There are several different styles of wetsuits. Some of them have whole bodies and occasionally have hoods. Shorts and short sleeves are featured on others. Many wetsuits feature thicker layers around the torso to maintain core temperature while having thinner layers on the extremities to allow for better mobility.
how does a wetsuit work2
The Function of a Wetsuit

You will stay warmer if you wear a wetsuit made of thicker neoprene (such as 5/4mm or 6/5/4mm, etc.). Although a little quantity of water may inevitably enter the suit, you don’t want much water to do so. This is why it’s critical that your wetsuit is snug, not baggy, and fits like a second skin. You’ll get wet if your wetsuit doesn’t fit properly, and you won’t be warm or comfortable because of it.

Fleece-lined wetsuits limit the quantity of water that comes into contact with your skin. Your body doesn’t have to work as hard to be warm when there is a fleece lining. The warmer you stay and the longer you can surf, kitesurf, etc., the less water there is against your skin. Nowadays, the majority of wetsuits on the market have fleece linings. The fleece is typically seen on the chest and/or back panels of low- to mid-priced clothing. A fleece lining is often present throughout most, if not all, of higher priced wetsuits (primarily cold water wetsuits).
how does a wetsuit work5
The Function of a Wetsuit
Who Was The Wetsuit’s Inventor?

Hugh Bradner (1915-2008), a physicist at the University of California, Berkeley, is credited with this brilliant invention most often in histories of surfing and diving.
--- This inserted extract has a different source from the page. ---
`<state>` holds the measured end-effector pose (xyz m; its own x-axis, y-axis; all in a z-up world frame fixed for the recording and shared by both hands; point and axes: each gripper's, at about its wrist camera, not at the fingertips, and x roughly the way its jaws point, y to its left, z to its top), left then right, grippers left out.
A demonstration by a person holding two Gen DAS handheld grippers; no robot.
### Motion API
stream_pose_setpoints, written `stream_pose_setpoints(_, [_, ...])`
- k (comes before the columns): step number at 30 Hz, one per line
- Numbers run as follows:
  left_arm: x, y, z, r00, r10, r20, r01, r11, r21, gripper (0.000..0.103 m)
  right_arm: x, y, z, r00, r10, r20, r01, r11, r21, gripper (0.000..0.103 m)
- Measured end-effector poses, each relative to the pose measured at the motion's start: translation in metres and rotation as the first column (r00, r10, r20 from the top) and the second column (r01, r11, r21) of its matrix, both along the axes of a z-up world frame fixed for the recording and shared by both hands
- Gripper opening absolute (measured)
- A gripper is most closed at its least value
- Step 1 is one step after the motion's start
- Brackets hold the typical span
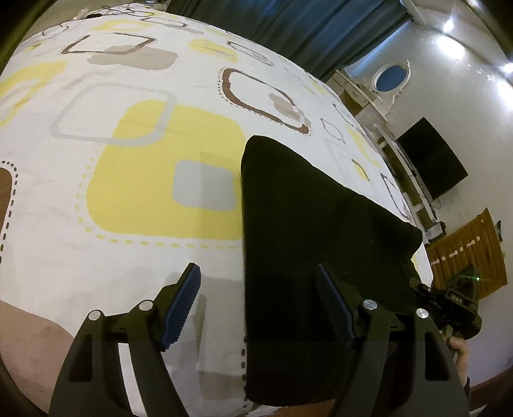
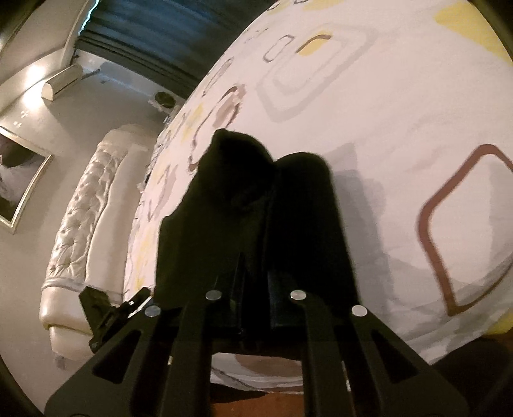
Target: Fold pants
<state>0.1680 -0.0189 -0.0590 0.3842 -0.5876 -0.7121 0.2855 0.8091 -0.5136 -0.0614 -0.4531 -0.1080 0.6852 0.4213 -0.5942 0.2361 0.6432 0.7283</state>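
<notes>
Black fabric pants [image 1: 307, 224] lie on a bed with a white bedsheet printed with yellow, grey and brown rounded squares [image 1: 144, 134], folded into a dark slab near the bed's near right edge in the left wrist view. Left gripper [image 1: 258, 308] hovers over the near end of the pants, fingers wide apart, holding nothing; blue ribbed pad [image 1: 181, 308] of the left finger is over bare sheet, the right finger over the black cloth. Right gripper [image 2: 256, 282] has its fingers narrow, clamped on a bunched edge of the pants [image 2: 243, 199], cloth lifted and draped up ahead of the fingers. Right gripper also shows at the right edge of the left view [image 1: 449, 308], at the pants' corner. Dark curtain [image 1: 288, 29], black wall TV [image 1: 433, 157], cream tufted headboard [image 2: 86, 205] in the background.
</notes>
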Motion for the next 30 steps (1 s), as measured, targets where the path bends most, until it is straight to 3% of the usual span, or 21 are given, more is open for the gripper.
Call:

He came up with the concept in 1951 while working for the US Navy. The modern-style neoprene wetsuit was invented by Dr. Bradner, but neither neoprene nor the concept of an insulated suit you can wear to save your life in the water were his ideas. Neoprene was one of the synthetic materials created by Wallace Carothers, the inventor of nylon.

Harvey L. Williams of Hadlyme, Connecticut submitted a patent application (US Patent 2,582,811: Garment) for a “one-piece, step-in and slip-over-the-head” diving suit on January 31, 1947, four years before Bradner’s creation. Williams’ patent acknowledges that there were earlier suits as well.
how does a wetsuit work6
The Function of a Wetsuit

I’ve uncovered US Patent 1,706,097: Life-saving suit, which Thomas Edgar Aud of Herndon, Virginia submitted on February 23, 1927, to be the oldest instance of a waterproof diving suit. It was created as “a suit for life saving, swimming, and analogous purposes, which may be applied with great ease and speed and which will effectively seal the entrance opening against the intrusion of water, made of some suitable strong and durable water-proof material, such as soft vulcanised rubber or any suitable combination of rubber and fabric” rather than a neoprene wetsuit.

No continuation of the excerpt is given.